Security: Basic security stack. Endpoint protection. Password manager.
Integration Layer
Automation: Make or Power Automate at business tiers. Real data flows between systems.
iPaaS: Maybe a proper integration platform if connections are complex.
Monthly Stack Cost
$100-150 per person per month. $120,000-180,000 per year total.
What You Might Actually Need Now
- Salesforce (if you have complex sales processes)
- NetSuite or real ERP (if operations are complex)

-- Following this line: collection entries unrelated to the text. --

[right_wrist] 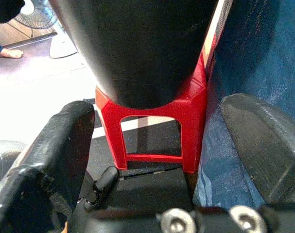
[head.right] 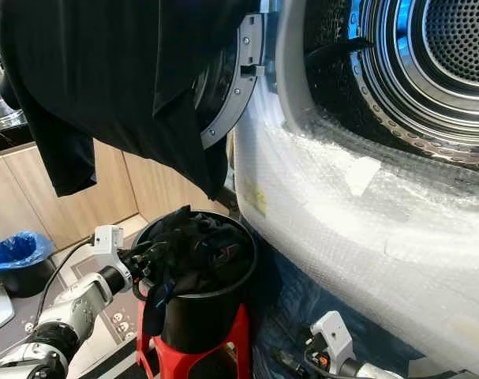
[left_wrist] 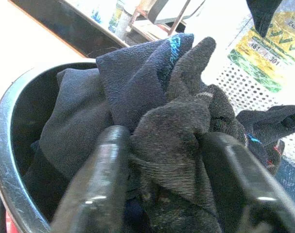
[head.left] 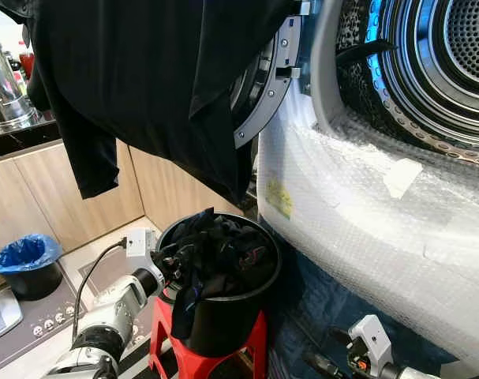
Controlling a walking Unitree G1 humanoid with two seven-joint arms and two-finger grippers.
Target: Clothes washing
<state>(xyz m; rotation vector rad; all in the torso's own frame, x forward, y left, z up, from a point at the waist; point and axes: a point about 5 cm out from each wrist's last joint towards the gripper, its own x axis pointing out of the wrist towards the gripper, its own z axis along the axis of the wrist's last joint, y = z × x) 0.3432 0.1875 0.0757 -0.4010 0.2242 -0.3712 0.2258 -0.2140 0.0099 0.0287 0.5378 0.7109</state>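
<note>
A black bucket (head.left: 223,320) stands on a red stool (right_wrist: 152,109), heaped with dark clothes (head.left: 223,254). My left gripper (head.left: 170,264) is at the bucket's left rim, shut on a dark grey garment (left_wrist: 174,131) bunched between its fingers (left_wrist: 96,179). A large black garment (head.left: 144,71) hangs over the washing machine's open door (head.left: 267,91). The steel drum (head.left: 440,59) gapes at the upper right. My right gripper (right_wrist: 157,136) sits low beside the stool, open, with nothing between its fingers.
Bubble wrap covers the washer's front (head.left: 365,213), and blue cloth (head.left: 318,304) lies at its foot. A bin with a blue liner (head.left: 28,264) stands at the left below wooden cabinets. A steel kettle (head.left: 2,83) is on the counter. A person's foot (right_wrist: 11,52) and a fan (right_wrist: 38,14) are beyond the stool.
</note>
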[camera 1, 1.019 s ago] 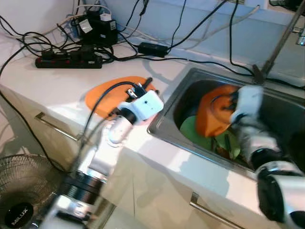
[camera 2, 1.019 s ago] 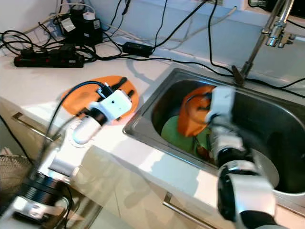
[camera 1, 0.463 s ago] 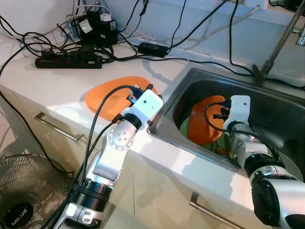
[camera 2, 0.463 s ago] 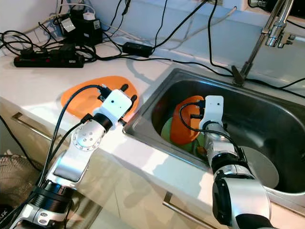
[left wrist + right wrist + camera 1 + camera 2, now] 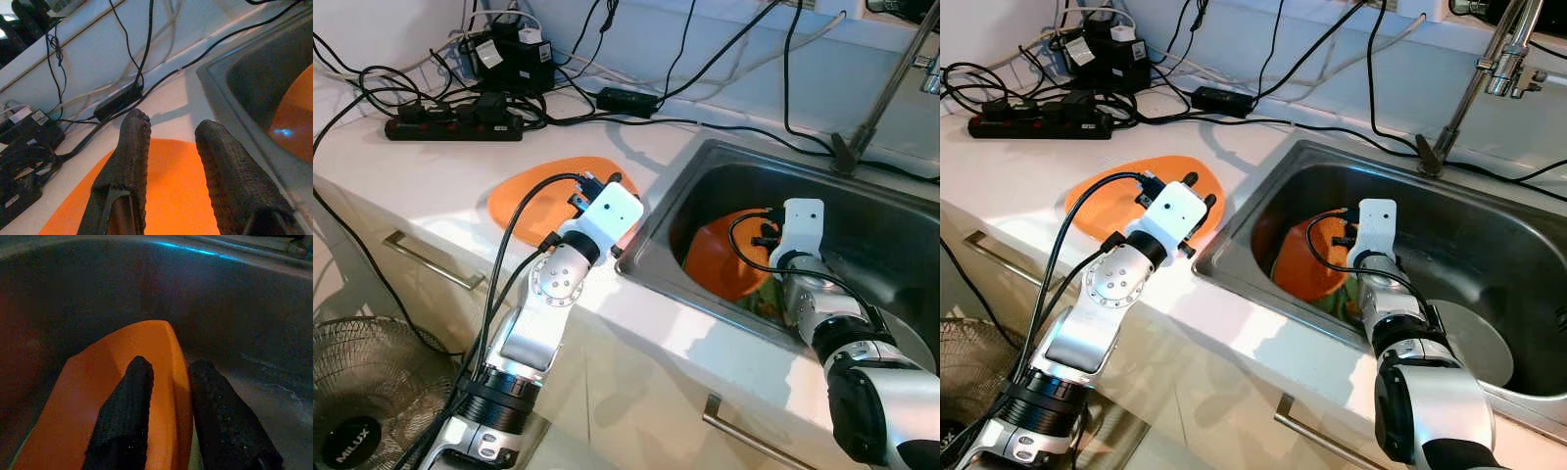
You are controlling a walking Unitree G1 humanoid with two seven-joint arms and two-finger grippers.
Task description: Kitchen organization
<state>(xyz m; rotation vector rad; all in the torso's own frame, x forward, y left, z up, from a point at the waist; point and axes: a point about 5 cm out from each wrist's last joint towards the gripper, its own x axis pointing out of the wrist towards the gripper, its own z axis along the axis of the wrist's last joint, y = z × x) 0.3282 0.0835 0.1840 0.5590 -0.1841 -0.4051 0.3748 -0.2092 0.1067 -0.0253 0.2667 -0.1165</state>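
Pinching the orange plate's (image 5: pixel 146 382) rim, right hand (image 5: pixel 166 377) inside sink (image 5: pixel 891 220).

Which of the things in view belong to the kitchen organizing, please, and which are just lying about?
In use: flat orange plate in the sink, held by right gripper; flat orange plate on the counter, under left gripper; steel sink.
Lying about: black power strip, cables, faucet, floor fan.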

- Implementation help for major platforms
- Dedicated IT person or MSP
The Transition Points
Going from 10 to 30
The trigger: When free tiers start limiting you. When you need team visibility. When onboarding new people takes too long.
Key upgrades:
- CRM moves from free to paid
- Project management becomes necessary
- Need some kind of HR system
Going from 30 to 100
The trigger: When integration between systems matters. When security and compliance become real concerns. When you hire dedicated IT.
Key upgrades:
- SSO and identity management
- Proper automation between systems
- Enterprise-tier security
- Possibly ERP
The Right-Sizing Principle
At every stage, the question is: what do we actually need right now, plus room for 12 months of growth?
Not what we might need in three years. Not what companies bigger than us use. Not what the vendor wishes we’d buy.
Tools should fit your current reality. When you outgrow them, you upgrade. That’s normal and healthy. What’s not healthy is paying enterprise prices for capabilities you won’t use.
Match your tools to your size. Upgrade when you genuinely need to. Keep it simple as long as you can.